Over the past week we’ve examined the four types of Individual Retirement Accounts available to people in the United States: The Roth, Traditional, SEP, and SIMPLE accounts.  Each has its options, requirements, and features which those eligible can utilize to increase their savings.

In short:

You contribute to your IRA from money you earn.
The amount you add is capped based on limits of income and contribution
The time of taxation on the money depends on which type you contribute to.
You can invest in whatever you choose within the account
Once you reach a certain age, you have to start withdrawing money from the account
You can withdraw from the accounts at any time, but face penalties except in certain circumstances

I hope that the last few days have been helpful!  IRA awareness week was all about teaching you more about retirement options available to you.  Please remember that these are by no means comprehensive – do more research to find out which is the best option for your personal situation.

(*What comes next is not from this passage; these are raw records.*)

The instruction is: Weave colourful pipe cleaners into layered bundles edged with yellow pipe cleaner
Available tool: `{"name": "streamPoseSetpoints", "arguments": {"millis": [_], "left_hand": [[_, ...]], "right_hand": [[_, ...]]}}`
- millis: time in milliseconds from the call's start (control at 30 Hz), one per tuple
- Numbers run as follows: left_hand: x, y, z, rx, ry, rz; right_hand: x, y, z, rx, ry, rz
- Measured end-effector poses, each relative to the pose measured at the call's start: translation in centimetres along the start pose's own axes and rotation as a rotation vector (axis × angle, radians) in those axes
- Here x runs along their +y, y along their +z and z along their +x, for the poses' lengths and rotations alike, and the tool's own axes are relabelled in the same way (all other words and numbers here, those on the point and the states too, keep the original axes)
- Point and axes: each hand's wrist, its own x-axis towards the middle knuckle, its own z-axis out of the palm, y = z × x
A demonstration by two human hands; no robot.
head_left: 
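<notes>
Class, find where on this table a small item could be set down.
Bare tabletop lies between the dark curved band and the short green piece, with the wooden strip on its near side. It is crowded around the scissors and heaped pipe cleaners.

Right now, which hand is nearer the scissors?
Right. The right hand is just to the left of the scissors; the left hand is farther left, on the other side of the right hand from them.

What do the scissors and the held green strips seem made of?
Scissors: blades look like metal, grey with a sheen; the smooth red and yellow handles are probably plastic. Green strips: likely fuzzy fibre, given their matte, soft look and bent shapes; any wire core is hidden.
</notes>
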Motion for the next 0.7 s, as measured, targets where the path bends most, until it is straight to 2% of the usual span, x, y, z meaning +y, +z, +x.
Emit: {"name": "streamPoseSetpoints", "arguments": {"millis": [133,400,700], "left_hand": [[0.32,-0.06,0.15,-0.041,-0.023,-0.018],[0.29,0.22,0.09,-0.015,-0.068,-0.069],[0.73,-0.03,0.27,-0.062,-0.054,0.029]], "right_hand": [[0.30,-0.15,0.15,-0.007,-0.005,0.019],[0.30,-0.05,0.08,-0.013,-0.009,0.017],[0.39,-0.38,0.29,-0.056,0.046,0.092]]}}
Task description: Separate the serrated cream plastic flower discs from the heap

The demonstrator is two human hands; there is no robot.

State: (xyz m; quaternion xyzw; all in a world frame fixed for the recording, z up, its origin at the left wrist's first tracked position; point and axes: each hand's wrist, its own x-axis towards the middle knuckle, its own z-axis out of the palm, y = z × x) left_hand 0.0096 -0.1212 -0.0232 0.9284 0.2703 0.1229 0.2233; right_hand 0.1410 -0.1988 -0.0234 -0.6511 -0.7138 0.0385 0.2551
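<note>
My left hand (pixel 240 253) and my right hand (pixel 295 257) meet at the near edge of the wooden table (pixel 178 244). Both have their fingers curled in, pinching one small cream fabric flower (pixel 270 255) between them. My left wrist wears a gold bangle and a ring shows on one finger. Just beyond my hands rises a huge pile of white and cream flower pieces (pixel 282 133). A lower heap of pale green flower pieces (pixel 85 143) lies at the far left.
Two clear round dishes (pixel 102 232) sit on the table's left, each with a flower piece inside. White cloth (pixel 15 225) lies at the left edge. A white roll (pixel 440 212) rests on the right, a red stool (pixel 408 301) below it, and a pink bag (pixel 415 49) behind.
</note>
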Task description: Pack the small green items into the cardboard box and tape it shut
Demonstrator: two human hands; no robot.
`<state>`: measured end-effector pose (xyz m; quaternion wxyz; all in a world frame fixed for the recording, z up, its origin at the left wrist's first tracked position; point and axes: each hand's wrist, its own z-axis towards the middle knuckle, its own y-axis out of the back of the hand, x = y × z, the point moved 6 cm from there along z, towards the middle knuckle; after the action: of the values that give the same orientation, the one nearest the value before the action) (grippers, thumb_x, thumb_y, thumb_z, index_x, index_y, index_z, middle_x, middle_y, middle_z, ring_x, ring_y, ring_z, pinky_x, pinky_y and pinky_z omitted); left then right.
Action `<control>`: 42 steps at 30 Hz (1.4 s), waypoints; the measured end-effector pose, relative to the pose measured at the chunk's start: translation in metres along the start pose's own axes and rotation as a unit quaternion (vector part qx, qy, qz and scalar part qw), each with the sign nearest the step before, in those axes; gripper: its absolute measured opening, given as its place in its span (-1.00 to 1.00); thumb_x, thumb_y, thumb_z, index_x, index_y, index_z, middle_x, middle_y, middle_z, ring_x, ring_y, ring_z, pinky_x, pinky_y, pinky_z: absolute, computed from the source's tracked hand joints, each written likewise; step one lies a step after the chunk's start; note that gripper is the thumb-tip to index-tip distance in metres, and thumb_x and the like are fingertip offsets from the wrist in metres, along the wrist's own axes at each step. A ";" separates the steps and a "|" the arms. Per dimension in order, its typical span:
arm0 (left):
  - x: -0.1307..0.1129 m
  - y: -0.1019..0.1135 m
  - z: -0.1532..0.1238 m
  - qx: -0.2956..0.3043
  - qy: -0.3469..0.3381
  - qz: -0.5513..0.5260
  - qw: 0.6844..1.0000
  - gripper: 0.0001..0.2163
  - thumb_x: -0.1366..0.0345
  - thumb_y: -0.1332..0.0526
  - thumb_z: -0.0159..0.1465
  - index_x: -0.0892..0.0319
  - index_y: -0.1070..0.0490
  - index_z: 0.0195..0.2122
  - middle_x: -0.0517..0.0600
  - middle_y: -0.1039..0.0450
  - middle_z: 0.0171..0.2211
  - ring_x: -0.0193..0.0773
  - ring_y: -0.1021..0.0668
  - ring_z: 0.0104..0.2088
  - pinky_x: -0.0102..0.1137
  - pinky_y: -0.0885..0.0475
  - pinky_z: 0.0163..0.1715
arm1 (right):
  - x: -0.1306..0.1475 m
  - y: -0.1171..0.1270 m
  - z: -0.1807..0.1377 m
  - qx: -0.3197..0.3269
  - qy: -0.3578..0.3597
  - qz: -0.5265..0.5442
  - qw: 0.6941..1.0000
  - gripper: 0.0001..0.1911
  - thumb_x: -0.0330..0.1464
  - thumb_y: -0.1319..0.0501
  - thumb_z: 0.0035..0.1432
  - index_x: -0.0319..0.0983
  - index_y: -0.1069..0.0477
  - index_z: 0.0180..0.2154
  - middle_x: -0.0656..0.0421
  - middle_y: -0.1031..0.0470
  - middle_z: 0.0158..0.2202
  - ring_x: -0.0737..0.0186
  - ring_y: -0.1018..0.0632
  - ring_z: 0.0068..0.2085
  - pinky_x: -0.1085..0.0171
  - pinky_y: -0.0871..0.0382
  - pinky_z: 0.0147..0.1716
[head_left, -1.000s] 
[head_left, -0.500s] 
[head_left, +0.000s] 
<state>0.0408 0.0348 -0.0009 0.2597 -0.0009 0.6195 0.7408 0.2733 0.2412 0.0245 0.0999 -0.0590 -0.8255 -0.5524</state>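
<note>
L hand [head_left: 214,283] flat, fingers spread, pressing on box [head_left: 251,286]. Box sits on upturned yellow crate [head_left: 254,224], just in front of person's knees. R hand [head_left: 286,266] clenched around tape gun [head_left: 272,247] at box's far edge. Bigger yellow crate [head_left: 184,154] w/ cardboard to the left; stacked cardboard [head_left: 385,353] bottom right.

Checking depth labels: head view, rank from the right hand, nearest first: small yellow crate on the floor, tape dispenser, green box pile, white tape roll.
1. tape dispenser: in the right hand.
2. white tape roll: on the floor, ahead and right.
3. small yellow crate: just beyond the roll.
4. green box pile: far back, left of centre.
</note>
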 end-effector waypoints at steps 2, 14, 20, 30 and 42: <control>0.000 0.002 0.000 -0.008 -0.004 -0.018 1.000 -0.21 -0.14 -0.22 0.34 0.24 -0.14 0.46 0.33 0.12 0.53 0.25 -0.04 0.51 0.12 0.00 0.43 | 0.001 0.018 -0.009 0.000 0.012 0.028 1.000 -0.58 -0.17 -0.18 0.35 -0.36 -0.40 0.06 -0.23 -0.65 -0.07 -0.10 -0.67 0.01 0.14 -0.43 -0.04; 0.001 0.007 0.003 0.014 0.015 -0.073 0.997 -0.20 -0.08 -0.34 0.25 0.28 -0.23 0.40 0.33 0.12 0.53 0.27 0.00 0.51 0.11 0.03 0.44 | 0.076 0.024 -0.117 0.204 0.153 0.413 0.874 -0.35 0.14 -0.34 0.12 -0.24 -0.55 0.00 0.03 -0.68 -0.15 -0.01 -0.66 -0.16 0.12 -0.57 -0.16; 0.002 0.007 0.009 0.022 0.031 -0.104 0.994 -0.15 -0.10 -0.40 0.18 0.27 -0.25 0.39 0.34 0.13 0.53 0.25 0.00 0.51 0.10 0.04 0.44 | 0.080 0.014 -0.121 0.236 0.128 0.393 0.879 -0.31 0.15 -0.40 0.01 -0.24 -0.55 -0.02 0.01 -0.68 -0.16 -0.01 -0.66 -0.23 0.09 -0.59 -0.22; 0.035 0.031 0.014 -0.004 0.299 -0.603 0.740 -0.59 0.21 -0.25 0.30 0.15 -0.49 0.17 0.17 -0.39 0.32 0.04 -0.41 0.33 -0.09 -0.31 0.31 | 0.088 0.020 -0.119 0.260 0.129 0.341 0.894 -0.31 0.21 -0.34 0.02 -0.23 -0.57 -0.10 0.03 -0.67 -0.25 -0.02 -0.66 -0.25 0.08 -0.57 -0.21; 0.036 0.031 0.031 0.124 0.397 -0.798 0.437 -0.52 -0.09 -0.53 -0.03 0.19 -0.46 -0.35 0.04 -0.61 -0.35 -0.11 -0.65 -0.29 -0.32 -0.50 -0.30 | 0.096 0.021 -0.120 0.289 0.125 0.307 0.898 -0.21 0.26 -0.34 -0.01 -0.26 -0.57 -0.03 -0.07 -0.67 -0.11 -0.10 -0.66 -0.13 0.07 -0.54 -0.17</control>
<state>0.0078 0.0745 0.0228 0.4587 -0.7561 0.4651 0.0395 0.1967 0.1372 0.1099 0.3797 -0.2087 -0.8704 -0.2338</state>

One interesting note is that has not been covered already: the case of Rousey vs. Jacoway.  On April 4 of 2005 the United States Supreme Court ruled unanimously that in the event of declaration of bankruptcy your IRA can be exempt from the bankruptcy estate. They indicated that because withdrawals rights are age based, IRAs receive the same protection as any other retirement plan. Up to $1,000,000 of IRA assets can be exempt from a bankruptcy estate, including both Traditional and Roth IRAs.